*** RECORDS FOR THE EXERCISE ***

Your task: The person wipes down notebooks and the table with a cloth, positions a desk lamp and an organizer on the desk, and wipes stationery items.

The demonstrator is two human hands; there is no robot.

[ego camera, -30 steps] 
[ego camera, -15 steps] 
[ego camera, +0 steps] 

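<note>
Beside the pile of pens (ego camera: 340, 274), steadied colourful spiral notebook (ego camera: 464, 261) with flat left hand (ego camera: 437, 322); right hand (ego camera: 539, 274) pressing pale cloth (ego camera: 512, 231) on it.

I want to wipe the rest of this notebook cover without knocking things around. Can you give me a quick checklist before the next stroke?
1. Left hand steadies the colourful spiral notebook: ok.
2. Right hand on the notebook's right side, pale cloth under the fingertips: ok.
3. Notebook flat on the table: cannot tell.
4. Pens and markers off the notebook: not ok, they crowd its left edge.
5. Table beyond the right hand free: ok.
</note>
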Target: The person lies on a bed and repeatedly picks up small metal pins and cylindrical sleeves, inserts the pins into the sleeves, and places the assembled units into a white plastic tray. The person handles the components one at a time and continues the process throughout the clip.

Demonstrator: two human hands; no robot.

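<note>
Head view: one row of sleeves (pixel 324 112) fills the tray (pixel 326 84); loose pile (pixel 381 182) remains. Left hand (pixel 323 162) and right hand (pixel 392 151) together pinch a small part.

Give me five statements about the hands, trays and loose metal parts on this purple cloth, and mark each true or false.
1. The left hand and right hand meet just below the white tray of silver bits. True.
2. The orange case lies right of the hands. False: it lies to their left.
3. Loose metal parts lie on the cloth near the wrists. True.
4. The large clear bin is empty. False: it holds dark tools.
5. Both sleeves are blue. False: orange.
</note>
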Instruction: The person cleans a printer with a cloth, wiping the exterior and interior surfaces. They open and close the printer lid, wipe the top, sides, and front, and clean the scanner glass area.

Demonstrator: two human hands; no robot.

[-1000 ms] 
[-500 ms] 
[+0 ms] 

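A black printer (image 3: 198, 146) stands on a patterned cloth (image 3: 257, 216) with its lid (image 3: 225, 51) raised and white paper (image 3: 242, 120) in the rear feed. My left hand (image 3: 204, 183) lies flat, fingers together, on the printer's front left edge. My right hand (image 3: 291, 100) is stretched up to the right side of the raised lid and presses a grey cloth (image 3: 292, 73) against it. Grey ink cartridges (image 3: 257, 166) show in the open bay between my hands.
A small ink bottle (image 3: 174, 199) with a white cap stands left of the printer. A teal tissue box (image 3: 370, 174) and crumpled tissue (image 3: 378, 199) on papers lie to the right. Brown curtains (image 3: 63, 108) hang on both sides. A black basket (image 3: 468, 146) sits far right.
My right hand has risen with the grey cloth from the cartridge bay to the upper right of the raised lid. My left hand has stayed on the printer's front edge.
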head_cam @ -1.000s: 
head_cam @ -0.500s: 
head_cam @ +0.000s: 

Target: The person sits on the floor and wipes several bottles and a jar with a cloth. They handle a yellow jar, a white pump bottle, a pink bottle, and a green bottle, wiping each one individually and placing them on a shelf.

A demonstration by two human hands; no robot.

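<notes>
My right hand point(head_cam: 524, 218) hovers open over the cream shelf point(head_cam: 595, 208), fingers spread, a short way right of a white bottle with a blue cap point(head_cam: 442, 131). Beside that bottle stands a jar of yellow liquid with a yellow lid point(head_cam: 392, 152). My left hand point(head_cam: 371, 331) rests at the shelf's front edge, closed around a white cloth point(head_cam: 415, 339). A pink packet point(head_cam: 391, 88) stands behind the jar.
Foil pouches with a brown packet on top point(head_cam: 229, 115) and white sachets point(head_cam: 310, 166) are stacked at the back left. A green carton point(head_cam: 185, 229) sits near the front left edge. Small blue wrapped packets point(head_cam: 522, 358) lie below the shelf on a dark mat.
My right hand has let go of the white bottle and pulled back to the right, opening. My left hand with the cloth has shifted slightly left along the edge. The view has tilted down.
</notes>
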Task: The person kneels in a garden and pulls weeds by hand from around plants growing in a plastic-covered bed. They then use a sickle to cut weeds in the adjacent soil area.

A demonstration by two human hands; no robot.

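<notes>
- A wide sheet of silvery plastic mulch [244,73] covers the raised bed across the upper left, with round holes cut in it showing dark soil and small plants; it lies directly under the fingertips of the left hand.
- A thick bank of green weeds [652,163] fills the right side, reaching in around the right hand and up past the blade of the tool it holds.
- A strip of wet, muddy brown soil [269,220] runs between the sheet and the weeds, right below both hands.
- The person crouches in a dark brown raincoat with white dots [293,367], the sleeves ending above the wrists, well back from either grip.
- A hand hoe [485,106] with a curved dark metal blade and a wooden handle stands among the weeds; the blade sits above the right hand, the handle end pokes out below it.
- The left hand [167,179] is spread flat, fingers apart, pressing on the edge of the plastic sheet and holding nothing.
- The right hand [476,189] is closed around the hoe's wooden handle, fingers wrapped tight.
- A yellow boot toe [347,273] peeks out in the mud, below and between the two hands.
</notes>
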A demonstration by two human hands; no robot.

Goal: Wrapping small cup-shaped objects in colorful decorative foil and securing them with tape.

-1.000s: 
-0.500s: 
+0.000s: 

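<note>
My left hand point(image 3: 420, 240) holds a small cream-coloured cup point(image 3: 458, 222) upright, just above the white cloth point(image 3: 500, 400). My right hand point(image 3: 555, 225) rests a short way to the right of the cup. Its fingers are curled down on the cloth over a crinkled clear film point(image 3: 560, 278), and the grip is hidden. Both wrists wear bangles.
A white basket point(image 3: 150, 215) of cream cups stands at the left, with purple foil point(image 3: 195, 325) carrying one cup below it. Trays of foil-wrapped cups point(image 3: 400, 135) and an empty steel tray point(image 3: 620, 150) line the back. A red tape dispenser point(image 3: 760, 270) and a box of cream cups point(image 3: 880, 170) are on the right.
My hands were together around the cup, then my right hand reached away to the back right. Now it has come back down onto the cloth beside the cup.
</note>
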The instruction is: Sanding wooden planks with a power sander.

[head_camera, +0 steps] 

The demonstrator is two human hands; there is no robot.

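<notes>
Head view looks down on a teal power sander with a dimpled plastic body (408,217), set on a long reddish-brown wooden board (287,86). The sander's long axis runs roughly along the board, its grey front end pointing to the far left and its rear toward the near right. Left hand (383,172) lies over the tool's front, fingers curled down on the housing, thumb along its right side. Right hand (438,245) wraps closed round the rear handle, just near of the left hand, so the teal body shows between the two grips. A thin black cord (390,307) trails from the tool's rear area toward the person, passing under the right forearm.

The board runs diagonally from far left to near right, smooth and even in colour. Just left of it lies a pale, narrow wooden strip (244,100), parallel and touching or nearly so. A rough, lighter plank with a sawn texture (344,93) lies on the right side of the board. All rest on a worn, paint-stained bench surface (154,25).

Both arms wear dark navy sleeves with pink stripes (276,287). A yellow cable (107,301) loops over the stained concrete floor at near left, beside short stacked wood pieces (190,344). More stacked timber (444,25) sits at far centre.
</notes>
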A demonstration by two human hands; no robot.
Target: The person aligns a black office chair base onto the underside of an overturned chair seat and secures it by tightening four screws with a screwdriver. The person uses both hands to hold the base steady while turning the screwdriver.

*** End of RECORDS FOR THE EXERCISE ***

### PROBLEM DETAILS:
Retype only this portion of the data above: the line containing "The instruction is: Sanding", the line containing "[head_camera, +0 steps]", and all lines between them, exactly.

### SOLUTION:
The instruction is: Sanding wooden planks with a power sander.

[head_camera, +0 steps] 

This exercise requires no additional answer.